Her hands come together around my top shirt button, then the next, and the next. Her hands spread the shirt back off my shoulders so it falls behind me.

"I just need you to know," I say, "since you're a doctor and everything," I say, "I might be a recovering sex addict."

Her hands spring my belt buckle, and she says, "Then just do what comes naturally."

The smell of her isn't roses or pine or lemons. It isn't anything, not even skin.

How she smells is wet.

"You don't understand," I say. "I have almost two whole days of sobriety."

The gold light shows her warm and glowy. Still, the feeling is if I kissed her my lips would stick the way they would on frozen metal. To slow things down, I think of basal cell carcinomas. I picture the bacterial skin infection impetigo. Corneal ulcers.

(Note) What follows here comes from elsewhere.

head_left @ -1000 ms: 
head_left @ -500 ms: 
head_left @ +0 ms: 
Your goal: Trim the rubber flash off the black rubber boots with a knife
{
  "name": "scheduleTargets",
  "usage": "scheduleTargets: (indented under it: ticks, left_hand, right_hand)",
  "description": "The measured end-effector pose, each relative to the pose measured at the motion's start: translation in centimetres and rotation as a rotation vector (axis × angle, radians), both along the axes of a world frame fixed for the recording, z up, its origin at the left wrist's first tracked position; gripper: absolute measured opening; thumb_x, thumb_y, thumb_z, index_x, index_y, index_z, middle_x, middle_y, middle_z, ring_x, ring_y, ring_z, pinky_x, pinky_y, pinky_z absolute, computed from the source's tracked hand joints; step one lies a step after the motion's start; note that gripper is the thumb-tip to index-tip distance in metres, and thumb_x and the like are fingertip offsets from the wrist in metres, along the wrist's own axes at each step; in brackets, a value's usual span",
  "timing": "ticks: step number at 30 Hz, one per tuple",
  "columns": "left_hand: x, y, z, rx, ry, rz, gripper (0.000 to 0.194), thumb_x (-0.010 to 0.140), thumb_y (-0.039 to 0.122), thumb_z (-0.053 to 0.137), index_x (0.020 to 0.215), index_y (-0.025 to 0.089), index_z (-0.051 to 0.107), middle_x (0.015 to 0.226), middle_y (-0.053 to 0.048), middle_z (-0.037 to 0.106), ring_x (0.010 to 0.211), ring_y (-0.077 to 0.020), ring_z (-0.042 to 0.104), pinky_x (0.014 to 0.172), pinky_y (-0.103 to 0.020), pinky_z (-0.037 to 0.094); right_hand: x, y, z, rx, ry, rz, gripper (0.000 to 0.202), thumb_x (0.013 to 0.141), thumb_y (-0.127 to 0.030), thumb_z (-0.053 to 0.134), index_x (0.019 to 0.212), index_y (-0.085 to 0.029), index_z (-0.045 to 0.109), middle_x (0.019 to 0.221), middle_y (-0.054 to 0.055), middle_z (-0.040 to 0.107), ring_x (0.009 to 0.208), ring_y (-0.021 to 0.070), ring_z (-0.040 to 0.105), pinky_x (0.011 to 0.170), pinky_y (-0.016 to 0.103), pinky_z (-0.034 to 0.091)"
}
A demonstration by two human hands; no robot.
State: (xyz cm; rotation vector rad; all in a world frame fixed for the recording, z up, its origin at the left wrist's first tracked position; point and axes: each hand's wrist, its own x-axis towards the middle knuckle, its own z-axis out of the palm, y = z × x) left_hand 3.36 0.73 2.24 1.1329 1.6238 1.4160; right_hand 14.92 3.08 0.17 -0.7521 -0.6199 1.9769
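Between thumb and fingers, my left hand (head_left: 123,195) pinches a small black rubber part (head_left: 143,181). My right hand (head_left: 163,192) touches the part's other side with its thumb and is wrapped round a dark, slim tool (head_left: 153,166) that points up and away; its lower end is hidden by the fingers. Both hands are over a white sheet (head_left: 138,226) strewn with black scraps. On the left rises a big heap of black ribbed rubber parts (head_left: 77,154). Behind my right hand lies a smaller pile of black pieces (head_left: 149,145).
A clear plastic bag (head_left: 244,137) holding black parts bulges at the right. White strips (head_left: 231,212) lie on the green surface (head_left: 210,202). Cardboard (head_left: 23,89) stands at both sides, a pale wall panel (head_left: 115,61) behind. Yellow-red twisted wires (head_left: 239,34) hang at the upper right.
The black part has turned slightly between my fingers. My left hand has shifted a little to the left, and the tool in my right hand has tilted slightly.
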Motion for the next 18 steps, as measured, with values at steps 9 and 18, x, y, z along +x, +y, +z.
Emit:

She pulls my face into her ear. Into my ear she whispers,

"Fine. That's very noble of you. But how about if you start your recovery tomorrow...."

She thumbs my pants off my hips and says, "I need you to put your faith in me."

And her smooth cool hands close around me.

Chapter 15

IF YOU'RE EVER IN A BIG HOTEL LOBBY, and they start to play "The Blue Danube Waltz," get the hell out. Don't think. Run.

Anymore, nothing is straightforward.

If you're ever in a hospital and they page Nurse Flamingo to the cancer ward, do not go anywhere near there. There is no Nurse Flamingo. If they page Dr. Blaze, there is no such person.

In a big hotel, that waltz means they need to evacuate the building.

In most hospitals, Nurse Flamingo means a fire. Dr. Blaze means a fire. Dr. Green means a suicide. Dr. Blue means somebody stopped breathing.

This is stuff the Mommy told the stupid little boy as they sat in traffic. This is how far back she was going nuts.

This one day, the kid had been sitting in class when a lady from the school office had come to tell him his dentist appointment was canceled. A minute later, he'd raised his hand and asked to go to the bathroom. There never was any appointment. Sure, somebody had called, saying they were from the dentist, but this was a new secret signal. He went out a side door by the cafeteria, and there she was waiting in a gold car.

This was the second time the Mommy came back to claim him.

She rolled down the window and said, "Do you know why Mommy was in jail this time?"

"For changing the hair colors?" he said.

See also: The malicious mischief.

See also: The second-degree assault.

She leaned over to open the door and never stopped talking. Not for days and days.

If you're ever in the Hard Rock Cafe, she told him, and they announce "Elvis has left the building," that means all the servers need to go to the kitchen and find out what dinner special has just sold out.

These are the things people tell you when they won't tell you the truth.

In a Broadway theater, announcing "Elvis has left the building" means a fire.

In a grocery store, paging Mr. Cash is a call for an armed security guard. Paging "Freight check to Women's Clothing" means somebody is shoplifting in that department. Other stores page a fake woman named Sheila. "Sheila to the front" means somebody is shoplifting in the front of the store. Mr. Cash and Sheila and Nurse Flamingo are always bad news.

The Mommy shut off the engine and sat with one hand gripping the steering wheel at twelve o'clock, and with her other hand she snapped her fingers for the boy to repeat stuff back to her. The insides of her nose were dark with dried blood. Twisted old tissues smeared with more old blood were on the car floor. Some blood was on the dashboard from when she sneezed. On the inside of the windshield was some more.